Monday, September 2, 2013

Alfred Hitchcock, Birds, and Terrorism

Did Hitchcock offer a primer on terrorism in his classic film about birds attacking a small town? First, with all due respect to that incomparable director, The Birds proves contrived from start to finish. 

Yesterday, while watching the fliers swoop in from all directions on the screen, this movie-fan enjoyed the freaky experience of knowing the birds have been swarming in Dunkirk, NY, for a week now, chirping and screeching in whole choruses as they leap from flickering tree to flickering tree. Occupied trees bobble with their movement, but the birds are clever enough to carry on their political conventions behind leaves until they wish to be seen.

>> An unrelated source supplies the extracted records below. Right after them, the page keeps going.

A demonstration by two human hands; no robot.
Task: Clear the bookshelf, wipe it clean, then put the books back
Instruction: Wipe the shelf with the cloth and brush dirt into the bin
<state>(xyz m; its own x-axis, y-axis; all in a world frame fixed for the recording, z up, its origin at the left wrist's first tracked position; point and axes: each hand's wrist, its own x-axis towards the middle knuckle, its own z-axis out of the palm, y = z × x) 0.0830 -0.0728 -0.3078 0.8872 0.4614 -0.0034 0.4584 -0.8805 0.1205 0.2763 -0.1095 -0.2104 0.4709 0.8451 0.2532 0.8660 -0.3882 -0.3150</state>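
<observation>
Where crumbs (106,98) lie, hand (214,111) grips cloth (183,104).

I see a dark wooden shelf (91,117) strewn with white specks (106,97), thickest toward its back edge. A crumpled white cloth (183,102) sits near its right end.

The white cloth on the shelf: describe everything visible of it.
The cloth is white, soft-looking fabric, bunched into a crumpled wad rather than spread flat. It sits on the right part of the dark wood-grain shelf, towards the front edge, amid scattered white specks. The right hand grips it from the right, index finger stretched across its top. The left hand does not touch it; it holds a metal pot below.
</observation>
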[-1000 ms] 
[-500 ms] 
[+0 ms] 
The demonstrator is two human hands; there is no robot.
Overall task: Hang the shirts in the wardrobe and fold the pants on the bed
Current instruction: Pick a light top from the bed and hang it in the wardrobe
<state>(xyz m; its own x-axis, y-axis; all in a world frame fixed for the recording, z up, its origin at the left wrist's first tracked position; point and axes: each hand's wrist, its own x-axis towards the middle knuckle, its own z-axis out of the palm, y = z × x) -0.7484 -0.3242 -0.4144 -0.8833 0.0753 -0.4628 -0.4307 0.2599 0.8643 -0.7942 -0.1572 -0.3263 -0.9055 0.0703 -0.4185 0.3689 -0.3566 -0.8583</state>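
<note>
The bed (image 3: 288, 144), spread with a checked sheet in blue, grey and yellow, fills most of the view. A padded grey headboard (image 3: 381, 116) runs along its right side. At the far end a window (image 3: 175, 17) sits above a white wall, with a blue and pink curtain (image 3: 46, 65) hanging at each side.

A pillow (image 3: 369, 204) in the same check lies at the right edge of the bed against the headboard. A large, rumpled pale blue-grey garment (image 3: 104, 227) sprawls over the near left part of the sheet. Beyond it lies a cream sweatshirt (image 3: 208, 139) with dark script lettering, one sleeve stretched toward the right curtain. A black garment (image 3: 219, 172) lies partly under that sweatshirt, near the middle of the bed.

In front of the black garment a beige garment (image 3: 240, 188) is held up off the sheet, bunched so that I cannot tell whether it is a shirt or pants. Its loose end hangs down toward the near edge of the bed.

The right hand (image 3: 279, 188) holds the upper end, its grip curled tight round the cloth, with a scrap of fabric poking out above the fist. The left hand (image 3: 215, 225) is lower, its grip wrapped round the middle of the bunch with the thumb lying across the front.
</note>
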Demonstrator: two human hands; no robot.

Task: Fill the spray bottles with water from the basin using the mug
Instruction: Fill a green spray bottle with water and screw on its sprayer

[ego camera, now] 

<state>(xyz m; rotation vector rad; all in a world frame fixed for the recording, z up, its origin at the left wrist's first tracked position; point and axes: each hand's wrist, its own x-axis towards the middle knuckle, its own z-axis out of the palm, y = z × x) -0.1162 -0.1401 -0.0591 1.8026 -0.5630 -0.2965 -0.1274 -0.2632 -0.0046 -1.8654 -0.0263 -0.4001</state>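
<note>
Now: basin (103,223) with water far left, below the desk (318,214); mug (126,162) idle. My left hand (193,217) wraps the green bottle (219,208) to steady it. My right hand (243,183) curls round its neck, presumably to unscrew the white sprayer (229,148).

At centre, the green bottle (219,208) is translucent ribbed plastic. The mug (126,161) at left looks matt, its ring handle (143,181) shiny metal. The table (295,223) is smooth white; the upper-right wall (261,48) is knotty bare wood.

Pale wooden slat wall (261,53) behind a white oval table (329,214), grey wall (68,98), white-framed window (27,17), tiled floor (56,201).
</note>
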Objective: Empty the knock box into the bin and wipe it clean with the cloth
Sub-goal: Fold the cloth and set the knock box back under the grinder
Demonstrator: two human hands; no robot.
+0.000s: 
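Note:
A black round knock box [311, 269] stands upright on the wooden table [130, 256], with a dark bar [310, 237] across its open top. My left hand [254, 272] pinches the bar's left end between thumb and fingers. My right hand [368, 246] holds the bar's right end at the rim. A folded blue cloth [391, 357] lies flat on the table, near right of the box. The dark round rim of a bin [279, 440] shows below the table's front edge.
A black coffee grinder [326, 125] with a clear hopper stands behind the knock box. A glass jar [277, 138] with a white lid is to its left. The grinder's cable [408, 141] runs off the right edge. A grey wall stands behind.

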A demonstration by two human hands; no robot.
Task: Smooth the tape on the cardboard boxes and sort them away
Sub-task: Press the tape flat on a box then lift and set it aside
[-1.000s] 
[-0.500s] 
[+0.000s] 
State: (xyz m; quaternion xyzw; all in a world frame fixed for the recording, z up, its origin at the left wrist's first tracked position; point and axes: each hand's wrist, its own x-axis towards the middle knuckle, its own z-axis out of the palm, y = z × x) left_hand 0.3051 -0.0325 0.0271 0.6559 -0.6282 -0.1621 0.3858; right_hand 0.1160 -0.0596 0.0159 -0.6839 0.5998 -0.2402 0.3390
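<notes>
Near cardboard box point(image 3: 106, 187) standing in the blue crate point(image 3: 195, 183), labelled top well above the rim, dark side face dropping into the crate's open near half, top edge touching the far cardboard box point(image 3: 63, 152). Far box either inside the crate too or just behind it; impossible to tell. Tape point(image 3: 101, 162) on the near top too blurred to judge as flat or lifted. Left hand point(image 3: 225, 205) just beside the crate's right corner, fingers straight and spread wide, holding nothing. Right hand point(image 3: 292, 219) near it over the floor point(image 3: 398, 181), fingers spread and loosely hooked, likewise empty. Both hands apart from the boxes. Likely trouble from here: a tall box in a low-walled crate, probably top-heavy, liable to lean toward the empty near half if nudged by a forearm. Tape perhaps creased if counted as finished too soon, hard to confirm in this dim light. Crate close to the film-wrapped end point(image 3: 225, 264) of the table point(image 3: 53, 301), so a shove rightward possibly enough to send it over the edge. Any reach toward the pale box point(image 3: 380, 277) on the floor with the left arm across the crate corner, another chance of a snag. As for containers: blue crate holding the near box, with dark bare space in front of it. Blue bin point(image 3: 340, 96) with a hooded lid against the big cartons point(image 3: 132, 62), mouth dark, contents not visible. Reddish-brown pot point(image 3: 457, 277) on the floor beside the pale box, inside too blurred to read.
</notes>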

When they gathered right outside this writer's residence, the area became a sound chamber, exaggerating sound effects as each chirper's song multiplied and echoed the identical contributions of his winged relatives, friends, and colleagues in the equivalent of music festivals held regularly across the country. 

When barred owls practice this habitual behavior in West Virginia, they appear to be holding their very own hoot-nannies—so loud that their wing-flapping functions as both applause and intimidation. Bird-lovers know, however, that barred owls are the most loquacious members of their tribes, maximizing the experience summarized in the film Beyond the Sea with those immortal words: "We see what we hear."

So, this blogger entered another world as the birds' clamor for God-knows-what reason—scientists still cannot fully explain why the impulse to swarm sets birds to chattering and singing like the Mormon Tabernacle Choir—echoed all around her. Inside her dwelling, the movie The Birds was unrolling its devilish plot, while outside the local birds were swarming closer and closer to her porch. 

She leaned over the railing, as if she might interview these chirpers, and discover at last their perspective on human and avian interaction. Politics, too, was much on her mind as the birds' clamor increased to extraordinary decibel levels. This experiment in psychology and cinematic techniques suddenly ended more swiftly than it had begun.


With a single bark, the writer's dog ended that political gathering. As soon as that dog opened his mouth, the birds vanished—as if the writer herself had decided: Begone, you loud-mouthed bickering oracles of deviltry! The dog then resumed his faithful position at the writer's feet, his mouth placed on the floor between his feet, satisfied that he had dispersed the latest menace to peace and safety in the small town of Dunkirk, NY. 

Peering through the porch screens, though, the cats were NOT satisfied. They had just missed their golden opportunity to demonstrate what cats will do with birds and cuisine and happy landings. So, Hitchcock's impressive classic owes a little debt to a critical omission: Get those cats on the case, and the birds will discover their very own Cinema Realite.